(Data provided Opens)

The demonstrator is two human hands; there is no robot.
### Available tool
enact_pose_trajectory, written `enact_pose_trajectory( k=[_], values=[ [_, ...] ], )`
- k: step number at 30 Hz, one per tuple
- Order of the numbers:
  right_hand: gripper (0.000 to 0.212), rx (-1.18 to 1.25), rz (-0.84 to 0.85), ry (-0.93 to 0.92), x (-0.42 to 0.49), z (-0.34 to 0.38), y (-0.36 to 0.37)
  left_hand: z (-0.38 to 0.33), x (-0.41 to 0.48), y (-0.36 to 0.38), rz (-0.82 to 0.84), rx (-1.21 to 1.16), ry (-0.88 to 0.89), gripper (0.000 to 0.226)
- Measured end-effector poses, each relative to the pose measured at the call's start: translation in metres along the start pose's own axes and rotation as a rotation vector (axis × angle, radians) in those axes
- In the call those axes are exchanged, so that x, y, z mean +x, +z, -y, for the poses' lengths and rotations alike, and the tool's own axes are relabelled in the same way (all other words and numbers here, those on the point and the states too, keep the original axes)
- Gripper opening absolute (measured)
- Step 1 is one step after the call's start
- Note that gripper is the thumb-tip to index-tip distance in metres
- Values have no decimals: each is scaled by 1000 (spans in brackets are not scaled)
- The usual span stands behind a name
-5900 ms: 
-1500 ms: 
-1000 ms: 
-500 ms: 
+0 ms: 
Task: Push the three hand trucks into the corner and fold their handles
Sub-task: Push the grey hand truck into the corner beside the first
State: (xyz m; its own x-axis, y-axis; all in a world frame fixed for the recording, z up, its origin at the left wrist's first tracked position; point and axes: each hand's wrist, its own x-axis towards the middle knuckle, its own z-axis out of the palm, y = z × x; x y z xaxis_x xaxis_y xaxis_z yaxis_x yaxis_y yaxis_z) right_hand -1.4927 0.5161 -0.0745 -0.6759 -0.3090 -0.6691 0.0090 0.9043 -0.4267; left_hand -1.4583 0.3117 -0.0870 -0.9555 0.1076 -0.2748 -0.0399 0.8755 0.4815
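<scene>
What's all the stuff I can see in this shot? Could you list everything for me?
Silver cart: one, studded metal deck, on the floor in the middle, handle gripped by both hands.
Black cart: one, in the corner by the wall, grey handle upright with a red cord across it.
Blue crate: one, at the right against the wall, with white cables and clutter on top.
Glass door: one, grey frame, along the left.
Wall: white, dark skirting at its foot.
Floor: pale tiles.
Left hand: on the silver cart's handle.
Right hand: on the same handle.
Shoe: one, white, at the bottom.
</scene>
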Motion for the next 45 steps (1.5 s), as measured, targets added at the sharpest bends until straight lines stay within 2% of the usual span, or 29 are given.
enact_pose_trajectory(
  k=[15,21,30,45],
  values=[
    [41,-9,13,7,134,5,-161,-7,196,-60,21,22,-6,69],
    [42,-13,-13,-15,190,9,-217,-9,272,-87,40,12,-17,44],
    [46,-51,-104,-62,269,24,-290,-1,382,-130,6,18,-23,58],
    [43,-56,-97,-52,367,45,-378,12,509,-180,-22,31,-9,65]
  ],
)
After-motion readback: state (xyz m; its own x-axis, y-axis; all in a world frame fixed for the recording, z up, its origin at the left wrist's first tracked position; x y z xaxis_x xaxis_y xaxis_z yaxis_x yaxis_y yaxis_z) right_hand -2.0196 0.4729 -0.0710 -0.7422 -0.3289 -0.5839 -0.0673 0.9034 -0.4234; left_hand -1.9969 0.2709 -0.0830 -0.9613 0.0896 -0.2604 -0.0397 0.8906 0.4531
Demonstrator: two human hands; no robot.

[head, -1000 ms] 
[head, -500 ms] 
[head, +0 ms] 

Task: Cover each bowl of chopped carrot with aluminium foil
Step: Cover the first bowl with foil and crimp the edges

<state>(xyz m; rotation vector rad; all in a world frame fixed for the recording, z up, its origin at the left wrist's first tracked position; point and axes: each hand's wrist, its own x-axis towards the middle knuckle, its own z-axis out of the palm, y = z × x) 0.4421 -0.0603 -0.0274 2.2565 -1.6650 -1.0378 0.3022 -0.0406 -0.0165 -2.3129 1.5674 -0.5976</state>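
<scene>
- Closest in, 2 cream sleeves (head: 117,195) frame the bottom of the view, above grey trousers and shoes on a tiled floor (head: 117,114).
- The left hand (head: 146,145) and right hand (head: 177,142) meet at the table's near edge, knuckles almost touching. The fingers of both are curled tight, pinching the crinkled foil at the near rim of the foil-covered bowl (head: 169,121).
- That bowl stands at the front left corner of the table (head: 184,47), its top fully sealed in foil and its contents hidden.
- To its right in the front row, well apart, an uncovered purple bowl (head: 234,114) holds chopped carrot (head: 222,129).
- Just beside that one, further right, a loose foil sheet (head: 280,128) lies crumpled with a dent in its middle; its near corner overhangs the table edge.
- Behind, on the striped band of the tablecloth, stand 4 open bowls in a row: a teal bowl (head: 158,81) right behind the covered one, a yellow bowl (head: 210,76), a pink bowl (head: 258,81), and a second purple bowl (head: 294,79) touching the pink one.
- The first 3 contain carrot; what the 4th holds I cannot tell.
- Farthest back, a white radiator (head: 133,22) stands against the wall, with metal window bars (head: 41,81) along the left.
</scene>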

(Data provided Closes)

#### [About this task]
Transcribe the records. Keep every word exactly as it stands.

#### [Response below]
The demonstrator is two human hands; there is no robot.
### Available tool
enact_pose_trajectory, written `enact_pose_trajectory( k=[_], values=[ [_, ...] ], )`
- k: step number at 30 Hz, one per tuple
- Order of the numbers:
  right_hand: gripper (0.000 to 0.212), rx (-1.18 to 1.25), rz (-0.84 to 0.85), ry (-0.93 to 0.92), x (-0.42 to 0.49), z (-0.34 to 0.38), y (-0.36 to 0.37)
  left_hand: z (-0.38 to 0.33), x (-0.41 to 0.48), y (-0.36 to 0.38), rz (-0.82 to 0.84), rx (-1.21 to 1.16), ry (-0.88 to 0.89), gripper (0.000 to 0.226)
- Measured end-effector poses, each relative to the pose measured at the call's start: translation in metres along the start pose's own axes and rotation as a rotation vector (axis × angle, radians) in those axes
- In the call those axes are exchanged, so that x, y, z mean +x, +z, -y, for the poses' lengths and rotations alike, and the tool's own axes are relabelled in the same way (all other words and numbers here, those on the point and the states too, keep the original axes)
- Gripper opening absolute (measured)
- Step 1 is one step after the call's start
- Note that gripper is the thumb-tip to index-tip distance in metres
- Values have no decimals: each is scaled by 1000 (spans in brackets are not scaled)
- The usual span stands behind a name
-5900 ms: 
-1500 ms: 
-1000 ms: 
-500 ms: 
+0 ms: 
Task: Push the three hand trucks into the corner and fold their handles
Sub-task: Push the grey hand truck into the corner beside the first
State: (xyz m; its own x-axis, y-axis; all in a world frame fixed for the recording, z up, its origin at the left wrist's first tracked position; point and axes: each hand's wrist, its own x-axis towards the middle knuckle, its own z-axis out of the palm, y = z × x; x y z xaxis_x xaxis_y xaxis_z yaxis_x yaxis_y yaxis_z) right_hand -1.4927 0.5161 -0.0745 -0.6759 -0.3090 -0.6691 0.0090 0.9043 -0.4267; left_hand -1.4583 0.3117 -0.0870 -0.9555 0.1076 -0.2748 -0.0399 0.8755 0.4815
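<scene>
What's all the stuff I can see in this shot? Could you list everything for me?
Silver cart: one, studded metal deck, on the floor in the middle, handle gripped by both hands.
Black cart: one, in the corner by the wall, grey handle upright with a red cord across it.
Blue crate: one, at the right against the wall, with white cables and clutter on top.
Glass door: one, grey frame, along the left.
Wall: white, dark skirting at its foot.
Floor: pale tiles.
Left hand: on the silver cart's handle.
Right hand: on the same handle.
Shoe: one, white, at the bottom.
</scene>
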Motion for the next 45 steps (1.5 s), as measured, targets added at the sharpest bends until straight lines stay within 2% of the usual span, or 29 are given.
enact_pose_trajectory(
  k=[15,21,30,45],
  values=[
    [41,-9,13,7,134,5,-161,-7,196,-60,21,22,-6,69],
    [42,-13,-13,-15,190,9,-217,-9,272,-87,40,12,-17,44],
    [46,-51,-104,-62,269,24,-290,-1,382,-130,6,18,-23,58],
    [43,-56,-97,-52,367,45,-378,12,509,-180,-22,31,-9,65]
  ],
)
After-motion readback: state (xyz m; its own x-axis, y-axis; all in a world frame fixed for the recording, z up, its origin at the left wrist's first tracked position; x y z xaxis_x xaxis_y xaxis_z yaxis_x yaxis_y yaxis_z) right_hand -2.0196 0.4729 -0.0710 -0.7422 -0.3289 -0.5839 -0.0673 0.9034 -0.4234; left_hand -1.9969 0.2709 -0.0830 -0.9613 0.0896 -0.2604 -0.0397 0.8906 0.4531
Demonstrator: two human hands; no robot.

[head, -1000 ms] 
[head, -500 ms] 
[head, +0 ms] 

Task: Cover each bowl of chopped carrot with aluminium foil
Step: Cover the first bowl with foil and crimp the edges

<state>(xyz m; rotation vector rad; all in a world frame fixed for the recording, z up, its origin at the left wrist's first tracked position; point and axes: each hand's wrist, its own x-axis towards the middle knuckle, its own z-axis out of the palm, y = z × x) 0.4421 -0.0603 -0.0274 2.2565 -1.6650 -1.0378 0.3022 -0.0406 -0.0165 -2.3129 1.5674 -0.5976</state>
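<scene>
- Closest in, 2 cream sleeves (head: 117,195) frame the bottom of the view, above grey trousers and shoes on a tiled floor (head: 117,114).
- The left hand (head: 146,145) and right hand (head: 177,142) meet at the table's near edge, knuckles almost touching. The fingers of both are curled tight, pinching the crinkled foil at the near rim of the foil-covered bowl (head: 169,121).
- That bowl stands at the front left corner of the table (head: 184,47), its top fully sealed in foil and its contents hidden.
- To its right in the front row, well apart, an uncovered purple bowl (head: 234,114) holds chopped carrot (head: 222,129).
- Just beside that one, further right, a loose foil sheet (head: 280,128) lies crumpled with a dent in its middle; its near corner overhangs the table edge.
- Behind, on the striped band of the tablecloth, stand 4 open bowls in a row: a teal bowl (head: 158,81) right behind the covered one, a yellow bowl (head: 210,76), a pink bowl (head: 258,81), and a second purple bowl (head: 294,79) touching the pink one.
- The first 3 contain carrot; what the 4th holds I cannot tell.
- Farthest back, a white radiator (head: 133,22) stands against the wall, with metal window bars (head: 41,81) along the left.
</scene>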

The output returned above is complete.